Lipsyncing for your life: a survival analysis of RuPaul’s Drag Race

If you follow me on Twitter, you know that I’m a big fan of RuPaul’s Drag Race. The transformation, the glamour, the sheer eleganza extravanga is something my life needs to interrupt the monotony of grad school. I was able to catch up on nearly four seasons in a little less than a month, and I’ve been watching the current (fifth) season religiously every Monday at Plan B, the gay bar across from my house.

I don’t know if this occurs with other reality shows (this is the first I’ve been taken with), but there is some element of prediction involved in knowing who will come out as the winner. A drag queen we spoke with at Plan B suggested that the length of time each queen appears in the season preview is an indicator, while Homoviper’s “index” is largely based on a more qualitative, hermeneutic analysis. I figured, hey, we could probably build a statistical model to know which factors are the most determinative in winning the competition.

If you’ve never seen the show, here’s the deal: anywhere from 9 to 13 contestants start the season, selected from a large pool of aspiring drag queens. Every episode, the queens participate in two challenges: a mini-challenge and a main challenge. The mini-challenge is usually some small scale task (dressing up a doll in drag, lipsyncing to one of RuPaul’s songs). The winner(s) of these challenges get some sort of leg up into some part of the main challenge. The main challenge usually has some performative and/or creative element (dancing, singing, making an outlandish costume out of mundane items), which is often combined with a runway performance. At the end of the show, one queen wins, while two are “up for elimination” and forced to “lipsync for their lives.” In dramatic fashion, the queens attempt to outdo one another by lipsyncing to a song they’ve prepared for the week. RuPaul then allows one queen to stay and forces one to “sashay away” (although note that there has been one “double elimination” in the current season when both queens performed subpar, and sometimes Ru lets both queens stay). The judges also note who came close to winning and who came close to being forced to lipsync.

The (Super)model (of the world)

Taking some inspiration from Brett Keller’s Hunger Games post, I figured that a survival analysis (also called event history analysis) would be the best suited for this task.
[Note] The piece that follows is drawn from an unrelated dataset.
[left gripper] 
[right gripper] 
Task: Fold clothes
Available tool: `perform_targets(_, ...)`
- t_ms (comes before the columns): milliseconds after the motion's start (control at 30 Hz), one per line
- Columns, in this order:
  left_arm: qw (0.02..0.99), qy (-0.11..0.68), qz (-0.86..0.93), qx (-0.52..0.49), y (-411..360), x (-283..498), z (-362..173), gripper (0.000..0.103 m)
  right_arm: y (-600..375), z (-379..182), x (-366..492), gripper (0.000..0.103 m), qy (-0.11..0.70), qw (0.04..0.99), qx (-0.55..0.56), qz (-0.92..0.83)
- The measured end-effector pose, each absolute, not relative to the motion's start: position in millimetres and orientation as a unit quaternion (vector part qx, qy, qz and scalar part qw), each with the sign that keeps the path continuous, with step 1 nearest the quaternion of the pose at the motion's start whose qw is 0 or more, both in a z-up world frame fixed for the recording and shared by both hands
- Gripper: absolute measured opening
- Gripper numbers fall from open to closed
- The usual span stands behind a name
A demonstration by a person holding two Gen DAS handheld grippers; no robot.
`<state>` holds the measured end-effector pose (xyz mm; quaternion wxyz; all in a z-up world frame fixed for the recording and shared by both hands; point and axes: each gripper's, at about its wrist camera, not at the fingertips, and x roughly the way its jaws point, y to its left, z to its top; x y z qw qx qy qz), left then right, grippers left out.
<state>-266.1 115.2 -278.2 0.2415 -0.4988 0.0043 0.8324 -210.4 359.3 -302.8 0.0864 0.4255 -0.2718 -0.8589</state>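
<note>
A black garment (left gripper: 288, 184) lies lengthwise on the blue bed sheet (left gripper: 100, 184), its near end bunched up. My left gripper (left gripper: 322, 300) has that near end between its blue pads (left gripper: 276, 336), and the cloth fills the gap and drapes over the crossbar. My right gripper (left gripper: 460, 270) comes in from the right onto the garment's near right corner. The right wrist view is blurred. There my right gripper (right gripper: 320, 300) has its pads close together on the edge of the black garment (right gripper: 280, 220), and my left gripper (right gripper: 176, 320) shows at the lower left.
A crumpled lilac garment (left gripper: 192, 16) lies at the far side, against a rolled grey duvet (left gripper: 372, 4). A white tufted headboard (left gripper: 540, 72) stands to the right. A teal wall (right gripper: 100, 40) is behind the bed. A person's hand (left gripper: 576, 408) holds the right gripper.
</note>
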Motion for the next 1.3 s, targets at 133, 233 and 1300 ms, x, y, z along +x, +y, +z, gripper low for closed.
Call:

Survival analysis attempts to model which elements are the most determinative in having an impact on the duration of “survival.” I’ve never really delved into the world of survival analysis so I spent the last month reading up with Box-Steffensmeier and Jones’s excellent book. Survival coefficients can be read as impacting the “hazard rate” — the rate at which units “fail” — usually denoted as h(t) (hence the title of this post). As is most common nowadays, I used a Cox proportional hazard model given that it is a semiparametric method and you don’t have to make assumptions about the shape of the distribution of hazard rates (like the Weibull and Gompertz models).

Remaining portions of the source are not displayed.